Japanese Tsunami 2011

Japanese town votes to scrap fishing boat marooned by tsunami

PUBLISHED : Wednesday, 14 August, 2013, 12:00am
UPDATED : Wednesday, 14 August, 2013, 1:30am

A stranded fishing boat that became a symbol of the devastation of Japan's 2011 tsunami has long divided a northeastern coastal city - between those who wanted to keep it as a monument of survival and those who wanted a painful reminder gone.

Last week, the city announced it will be dismantled after a heated debate and citywide vote. The soul-searching over the ship highlights how the aftermath of the tsunami disaster continues to torment Japan two years later.

The 330-tonne Kyotoku-maru was swept from the city's dock for about 750 metres into a residential district.

It has become a landmark for Kesennuma, a port city of 70,000 people, and a testament to the destructive power of the tsunami set off by the magnitude-nine earthquake on March 11, 2011, which killed nearly 19,000 people.

Smashed buildings and debris were cleared, but the 60-metre tuna-fishing boat has stood, majestic but oddly jarring, on dry ground for more than two years.
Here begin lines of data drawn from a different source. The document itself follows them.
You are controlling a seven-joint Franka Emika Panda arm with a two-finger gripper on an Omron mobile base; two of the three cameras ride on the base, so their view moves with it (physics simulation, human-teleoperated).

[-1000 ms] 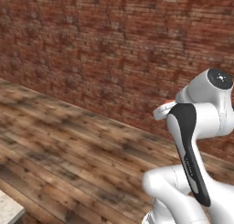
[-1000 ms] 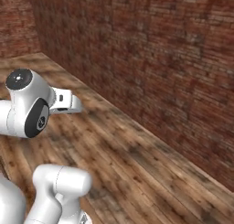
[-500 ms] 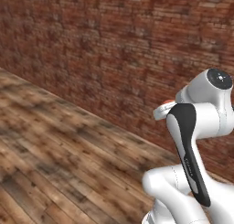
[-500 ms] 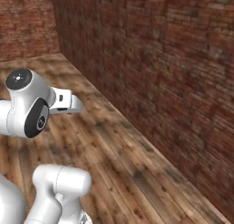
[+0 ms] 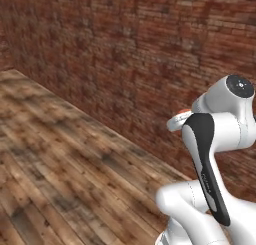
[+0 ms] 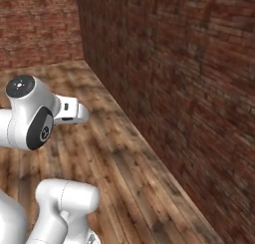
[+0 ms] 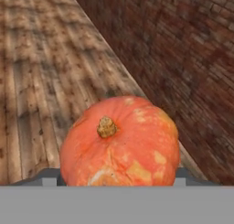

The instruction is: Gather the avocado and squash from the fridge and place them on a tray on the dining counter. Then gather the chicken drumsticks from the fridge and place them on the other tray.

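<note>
The base has turned, so both base views have swung across the room. In the left base view the brick wall (image 5: 125,54) now reaches 9 o'clock. In the right base view a wall corner (image 6: 79,29) has come in at 11 o'clock, leaving less wooden floor (image 6: 124,158).

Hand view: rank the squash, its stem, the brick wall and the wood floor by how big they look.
1. wood floor and brick wall, too alike to separate
2. squash, enlarged by nearness
3. stem
</note>
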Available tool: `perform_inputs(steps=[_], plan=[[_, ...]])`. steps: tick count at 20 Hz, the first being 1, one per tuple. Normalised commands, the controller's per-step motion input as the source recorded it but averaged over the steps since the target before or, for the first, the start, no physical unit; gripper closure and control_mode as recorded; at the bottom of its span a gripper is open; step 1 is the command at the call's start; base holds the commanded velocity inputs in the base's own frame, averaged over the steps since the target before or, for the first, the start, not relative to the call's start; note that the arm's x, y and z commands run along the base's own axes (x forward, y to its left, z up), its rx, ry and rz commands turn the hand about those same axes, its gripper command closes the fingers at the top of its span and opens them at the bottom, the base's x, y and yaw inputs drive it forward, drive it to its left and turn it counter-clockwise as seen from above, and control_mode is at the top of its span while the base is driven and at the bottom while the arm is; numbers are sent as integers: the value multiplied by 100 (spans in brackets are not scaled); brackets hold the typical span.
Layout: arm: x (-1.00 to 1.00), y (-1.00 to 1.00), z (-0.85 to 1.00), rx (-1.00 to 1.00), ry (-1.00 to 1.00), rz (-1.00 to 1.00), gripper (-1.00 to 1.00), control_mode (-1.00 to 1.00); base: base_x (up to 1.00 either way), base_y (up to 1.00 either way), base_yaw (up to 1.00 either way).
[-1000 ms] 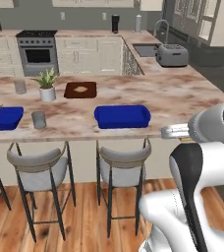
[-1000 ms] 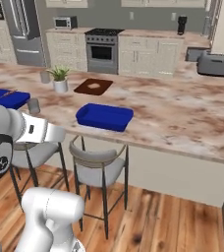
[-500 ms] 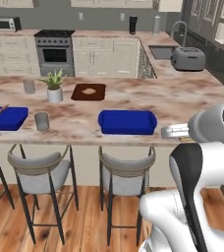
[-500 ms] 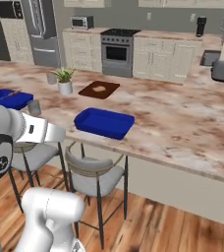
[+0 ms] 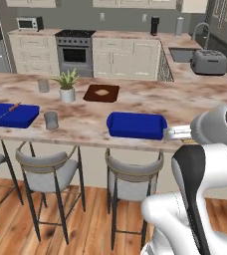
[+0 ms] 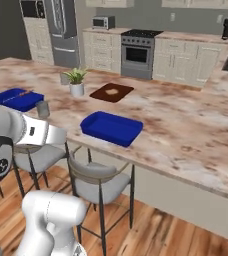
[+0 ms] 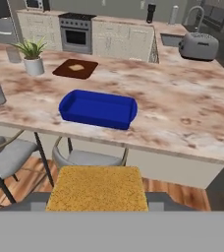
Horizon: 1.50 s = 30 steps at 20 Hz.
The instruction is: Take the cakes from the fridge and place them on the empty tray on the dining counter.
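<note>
Camera view had shifted along the worktop (image 5: 195, 99) with the base; hand gripped the tan cake (image 7: 98, 188), blue tray (image 7: 98, 108) empty, nothing yet delivered.

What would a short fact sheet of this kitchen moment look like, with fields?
held item: tan-golden square cake, between the gripper fingers
target: empty blue tray on the dining counter, above a stool
other tray: second blue tray farther left, with something thin lying in it
nearby: potted plant, brown board with a tan slice, grey cup
background: stove, toaster, fridge
</note>
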Motion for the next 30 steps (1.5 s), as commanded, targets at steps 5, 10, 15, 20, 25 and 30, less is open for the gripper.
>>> perform_inputs(steps=[5, 10, 15, 20, 25, 30], plan=[[0, 0, 0, 0, 0, 0, 100, 100, 21, -39, 25], [0, 0, 0, 0, 0, 0, 100, 100, 20, -46, 25], [0, 0, 0, 0, 0, 0, 100, 100, 17, -48, 26], [0, 0, 0, 0, 0, 0, 100, 100, 13, -49, 26], [0, 0, 0, 0, 0, 0, 100, 100, 11, -48, 25], [0, 0, 0, 0, 0, 0, 100, 100, 13, -43, 24]])
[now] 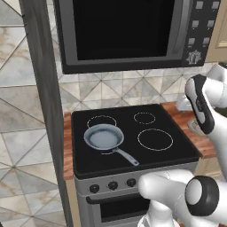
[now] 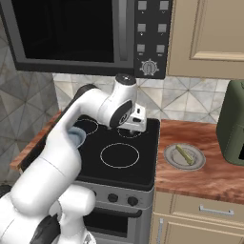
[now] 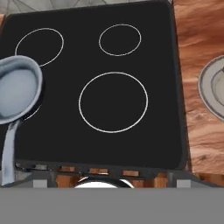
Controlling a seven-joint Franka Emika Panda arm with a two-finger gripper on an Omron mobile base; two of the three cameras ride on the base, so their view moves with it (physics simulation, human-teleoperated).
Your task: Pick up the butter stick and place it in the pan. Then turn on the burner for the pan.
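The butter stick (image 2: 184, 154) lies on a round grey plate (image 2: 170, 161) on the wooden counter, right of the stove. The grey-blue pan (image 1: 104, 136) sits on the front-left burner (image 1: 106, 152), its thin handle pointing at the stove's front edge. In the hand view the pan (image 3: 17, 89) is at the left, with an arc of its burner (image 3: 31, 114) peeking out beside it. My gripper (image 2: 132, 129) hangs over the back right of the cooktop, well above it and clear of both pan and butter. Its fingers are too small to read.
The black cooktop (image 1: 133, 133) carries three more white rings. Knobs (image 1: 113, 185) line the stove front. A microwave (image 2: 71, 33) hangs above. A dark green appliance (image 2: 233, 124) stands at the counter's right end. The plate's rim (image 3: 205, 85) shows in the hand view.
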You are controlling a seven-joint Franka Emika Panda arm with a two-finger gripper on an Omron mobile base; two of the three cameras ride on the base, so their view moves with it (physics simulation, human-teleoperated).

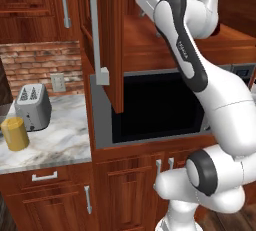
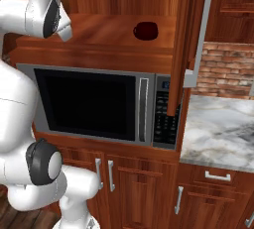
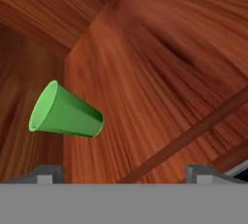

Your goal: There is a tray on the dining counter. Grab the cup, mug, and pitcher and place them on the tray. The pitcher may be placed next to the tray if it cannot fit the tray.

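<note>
The green cup is in the hand view, left of centre on reddish wood inside a cabinet, and it looks sideways in that rolled picture. My gripper is open, its two tips wide apart, with the cup ahead of the left tip and not touched. The dark maroon mug stands on the open shelf above the microwave, to the right of my arm. The yellow-orange pitcher stands on a marble counter at the far left. The tray and the dining counter are out of view.
A grey toaster stands just behind the pitcher. The microwave sits below the shelf. An open cabinet door with a long grey handle juts out beside the arm; the same door stands right of the mug.
</note>
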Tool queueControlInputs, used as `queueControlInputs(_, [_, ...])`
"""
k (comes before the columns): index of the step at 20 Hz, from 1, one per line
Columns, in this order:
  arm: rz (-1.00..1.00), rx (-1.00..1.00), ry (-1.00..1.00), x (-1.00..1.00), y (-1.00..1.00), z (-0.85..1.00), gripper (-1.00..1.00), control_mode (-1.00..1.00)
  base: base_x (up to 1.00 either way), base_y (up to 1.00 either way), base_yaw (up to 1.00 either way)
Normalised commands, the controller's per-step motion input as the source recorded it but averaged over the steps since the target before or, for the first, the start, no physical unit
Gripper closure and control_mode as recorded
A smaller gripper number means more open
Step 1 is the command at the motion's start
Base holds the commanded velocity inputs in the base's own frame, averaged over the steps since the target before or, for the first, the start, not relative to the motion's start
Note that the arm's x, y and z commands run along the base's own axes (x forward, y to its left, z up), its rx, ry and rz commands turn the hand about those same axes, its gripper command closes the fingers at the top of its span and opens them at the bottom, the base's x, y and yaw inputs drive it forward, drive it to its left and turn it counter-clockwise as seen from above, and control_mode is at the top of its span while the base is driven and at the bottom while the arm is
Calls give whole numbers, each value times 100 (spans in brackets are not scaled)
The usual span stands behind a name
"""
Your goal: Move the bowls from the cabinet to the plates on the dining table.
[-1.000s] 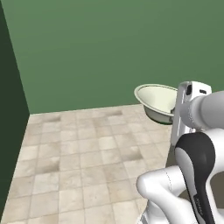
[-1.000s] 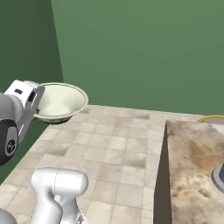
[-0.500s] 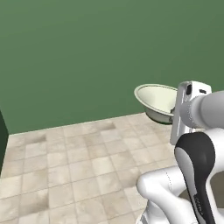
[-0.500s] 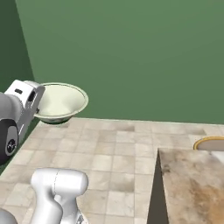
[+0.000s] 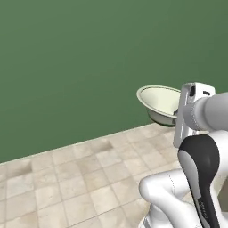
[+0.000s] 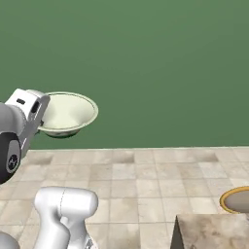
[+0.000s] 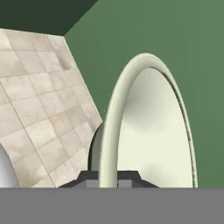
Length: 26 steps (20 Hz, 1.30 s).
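Observation:
A bowl (image 5: 159, 101), cream inside and darker green outside, hangs level in the air in front of a green wall. My gripper (image 5: 178, 112) is shut on its near rim. In the right base view the bowl (image 6: 69, 113) sits just right of the gripper (image 6: 42, 122). The hand view looks along the rim of the bowl (image 7: 151, 131), which stands edge-on between the gripper (image 7: 108, 177) fingertips. A corner of the dining table (image 6: 214, 234) with its mottled marble top shows at the lower right. The cabinet and the plates are out of view.
Beige tiled floor (image 5: 75, 178) spreads below the arm up to the green wall (image 6: 146, 58). A round yellow-framed stool (image 6: 237, 200) stands beside the table corner at the right edge.
The whole scene has slid across both base views, so the base has turned. The dark side wall has left the left base view. The bowl stays in the gripper as before.

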Motion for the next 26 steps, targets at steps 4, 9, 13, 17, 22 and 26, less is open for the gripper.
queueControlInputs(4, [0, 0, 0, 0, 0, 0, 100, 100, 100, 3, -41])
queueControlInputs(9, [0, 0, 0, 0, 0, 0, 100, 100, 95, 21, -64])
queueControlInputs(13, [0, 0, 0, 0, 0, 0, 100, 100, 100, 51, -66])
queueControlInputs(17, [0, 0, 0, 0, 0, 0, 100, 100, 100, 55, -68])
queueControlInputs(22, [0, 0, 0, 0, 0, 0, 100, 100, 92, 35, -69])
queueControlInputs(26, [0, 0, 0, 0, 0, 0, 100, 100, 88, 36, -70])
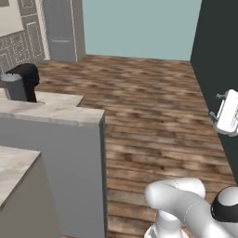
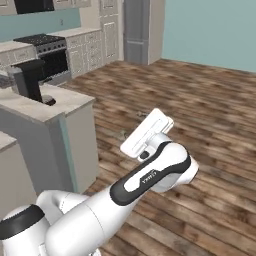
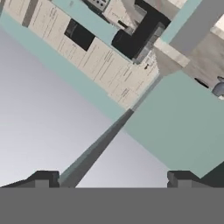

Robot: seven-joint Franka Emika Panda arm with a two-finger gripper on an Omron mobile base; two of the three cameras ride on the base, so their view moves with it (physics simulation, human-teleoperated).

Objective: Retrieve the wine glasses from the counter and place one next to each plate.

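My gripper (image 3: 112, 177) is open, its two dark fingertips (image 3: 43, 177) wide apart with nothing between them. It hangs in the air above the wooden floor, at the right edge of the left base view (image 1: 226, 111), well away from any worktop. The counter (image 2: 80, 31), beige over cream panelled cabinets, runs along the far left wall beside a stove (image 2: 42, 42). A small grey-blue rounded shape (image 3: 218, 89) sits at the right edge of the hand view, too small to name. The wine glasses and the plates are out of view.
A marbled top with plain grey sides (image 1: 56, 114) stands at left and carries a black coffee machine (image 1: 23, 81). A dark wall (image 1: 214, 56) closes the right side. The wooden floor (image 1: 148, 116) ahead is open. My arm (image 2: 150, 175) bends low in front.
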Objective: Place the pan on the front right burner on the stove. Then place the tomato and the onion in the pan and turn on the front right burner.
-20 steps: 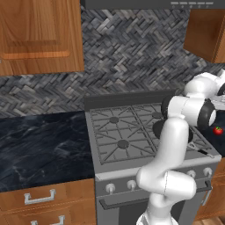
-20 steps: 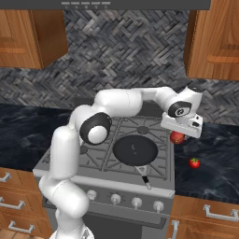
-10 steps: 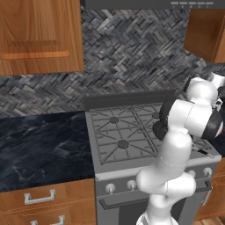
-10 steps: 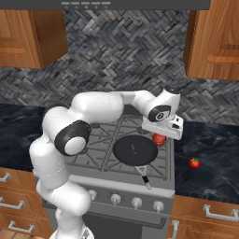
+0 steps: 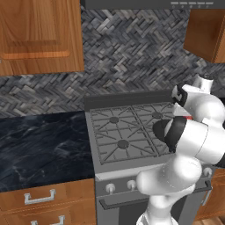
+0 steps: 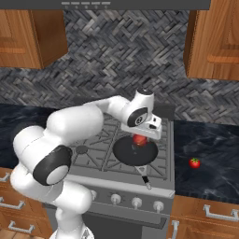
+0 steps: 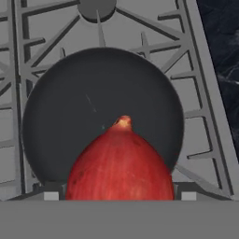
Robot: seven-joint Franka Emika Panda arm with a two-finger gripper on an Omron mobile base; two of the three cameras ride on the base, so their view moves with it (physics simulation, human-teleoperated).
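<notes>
The dark pan (image 6: 124,150) sits on the stove (image 6: 93,154) at the front right, covering the front right burner; its thin handle (image 6: 144,176) points toward the stove's front edge. My gripper (image 6: 139,136) hangs just above the pan, shut on the red-brown onion (image 6: 138,140). In the hand view the onion (image 7: 120,163) bulges between the fingertips, with the pan's bare floor (image 7: 93,93) right beneath it. The tomato (image 6: 194,163), bright red with a green top, lies on the dark counter right of the stove.
White knobs (image 6: 137,202) line the stove's front. A rear burner cap (image 7: 96,7) shows beyond the pan. Dark stone counter (image 5: 39,145) runs left of the stove, and wooden cabinets (image 6: 214,39) hang above on both sides.
The gripper has carried the onion leftward from over the stove's right edge to above the pan. Pan and tomato have stayed put.
</notes>
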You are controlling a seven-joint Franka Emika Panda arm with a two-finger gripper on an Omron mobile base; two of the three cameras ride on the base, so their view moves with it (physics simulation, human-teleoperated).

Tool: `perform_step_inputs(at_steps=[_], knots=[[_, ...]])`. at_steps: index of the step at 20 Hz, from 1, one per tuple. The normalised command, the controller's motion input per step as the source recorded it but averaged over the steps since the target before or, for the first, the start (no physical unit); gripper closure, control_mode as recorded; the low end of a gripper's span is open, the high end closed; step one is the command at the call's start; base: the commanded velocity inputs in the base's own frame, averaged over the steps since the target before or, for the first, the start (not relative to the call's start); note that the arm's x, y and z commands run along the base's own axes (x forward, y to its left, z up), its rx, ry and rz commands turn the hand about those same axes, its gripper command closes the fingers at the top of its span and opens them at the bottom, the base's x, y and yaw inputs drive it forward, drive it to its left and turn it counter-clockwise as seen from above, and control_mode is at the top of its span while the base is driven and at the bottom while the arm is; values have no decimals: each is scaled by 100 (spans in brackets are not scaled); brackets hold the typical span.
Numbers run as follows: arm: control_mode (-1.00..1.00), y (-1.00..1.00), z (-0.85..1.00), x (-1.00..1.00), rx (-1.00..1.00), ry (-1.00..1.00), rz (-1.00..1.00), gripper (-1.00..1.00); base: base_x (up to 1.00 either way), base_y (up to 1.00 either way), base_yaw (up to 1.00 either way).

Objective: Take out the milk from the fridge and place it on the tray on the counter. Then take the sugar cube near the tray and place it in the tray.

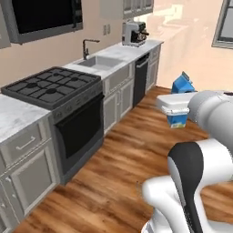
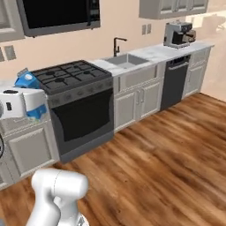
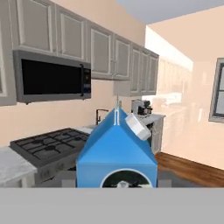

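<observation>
My gripper [image 1: 175, 108] is shut on the milk [image 1: 182, 84], a blue gabled carton held upright in the air above the wooden floor. In the right base view the milk [image 2: 26, 81] and the gripper [image 2: 23, 104] sit at the far left, level with the stove top. Up close in the hand view, the milk [image 3: 116, 153] shows its white cap and dark round mark. The marble counter [image 1: 13, 116] runs along the wall to the left. The fridge, the tray and the sugar cube are out of view.
A black gas stove [image 1: 52, 85] with an oven below stands in the counter run. Beyond it come a sink [image 1: 103, 61], a dark dishwasher [image 1: 140, 79] and a coffee machine [image 1: 134, 32]. A microwave [image 1: 43, 16] hangs above. Open wooden floor [image 1: 136, 150] lies in front.
</observation>
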Motion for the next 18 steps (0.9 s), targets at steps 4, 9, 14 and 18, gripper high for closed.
perform_step_inputs(at_steps=[4,9,14,18], knots=[[100,0,0,0,0,0,0,100,93,3,50],[100,0,0,0,0,0,0,100,100,15,62],[100,0,0,0,0,0,0,100,100,4,68],[100,0,0,0,0,0,0,100,93,18,61]])
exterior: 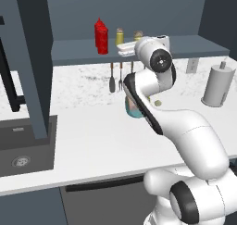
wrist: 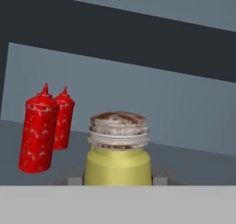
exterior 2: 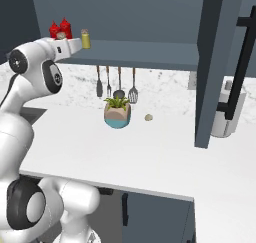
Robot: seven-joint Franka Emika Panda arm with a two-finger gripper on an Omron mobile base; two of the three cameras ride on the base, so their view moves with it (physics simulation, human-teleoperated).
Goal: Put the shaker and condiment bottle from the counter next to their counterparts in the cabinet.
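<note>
Hand view: the shaker [wrist: 118, 149] stands close up at the bottom centre, olive-yellow body, ribbed tan-grey cap with brownish marks on top; small grey finger tips [wrist: 73, 180] show low on either side of its body
Gripper: the gripper [exterior: 126, 49] is pinched on the shaker, raised at the level of the cabinet shelf [exterior: 74, 53]; in the right base view the shaker [exterior 2: 86, 39] sticks out past the white hand, upright
Red bottles: the condiment bottle [wrist: 39, 128] and its twin [wrist: 63, 118] stand upright on the shelf, one partly hiding the other, left of the held shaker in the hand view; which one came from the counter cannot be told; in the left base view they read as one red shape [exterior: 101, 35]
Second shaker: the other shaker [exterior: 120, 35] stands on the shelf just right of the red bottles in the left base view
Cabinet: slate-blue shelf board with a plain back panel [wrist: 138, 98] behind everything
Counter: the counter [exterior 2: 150, 157] below carries a small potted plant [exterior 2: 118, 112], a small round object [exterior 2: 149, 117] beside it, and a grey cylinder [exterior: 217, 85] farther right; utensils [exterior 2: 119, 83] hang on the wall under the shelf
</note>
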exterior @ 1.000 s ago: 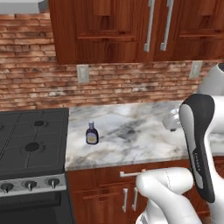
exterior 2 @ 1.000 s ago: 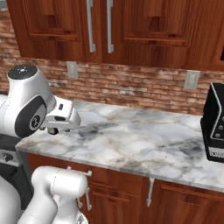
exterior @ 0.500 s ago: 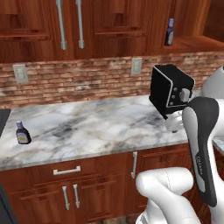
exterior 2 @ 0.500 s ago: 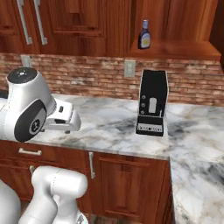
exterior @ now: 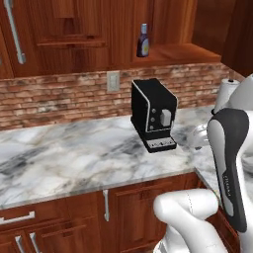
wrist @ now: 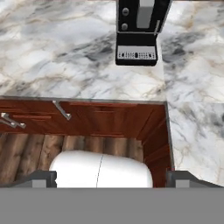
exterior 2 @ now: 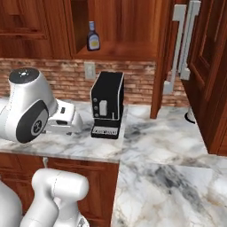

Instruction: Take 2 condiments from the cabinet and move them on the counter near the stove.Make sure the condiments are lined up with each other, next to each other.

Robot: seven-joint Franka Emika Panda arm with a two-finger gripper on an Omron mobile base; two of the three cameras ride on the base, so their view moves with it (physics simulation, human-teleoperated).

Opinion on the ship had been so divided it had been put to a vote by the city residents last month. Of the 14,083 responses, 68 per cent, or 9,622 people, voted to have the ship destroyed. Only 16 per cent voted to keep it.

Yoshimi Abe, a 72-year-old housewife and Kesennuma resident, was among those who wanted to get rid of the ship. It's just a constant reminder of the terrible disaster," she said. "When I walk by it every morning, my heart aches."

In contrast, Shigeru Saito, 80, voted to keep the boat, which he saw as a plus for drawing business. "My son owns a store in the temporary market near Kyotokumaru. Many of his customers are out-of-town visitors who drop by to see the ship," he said.

The Fukushima fishing company, which owns the Kyotokumaru, has signed a contract with a non-profit organisation that recycles ships. The dismantling is likely to start in the next few weeks.

Kesennuma Mayor Shigeru Sugawara was disappointed the landmark would soon be gone. "I wanted to leave a visible symbol of what happened here for generations to come," he said.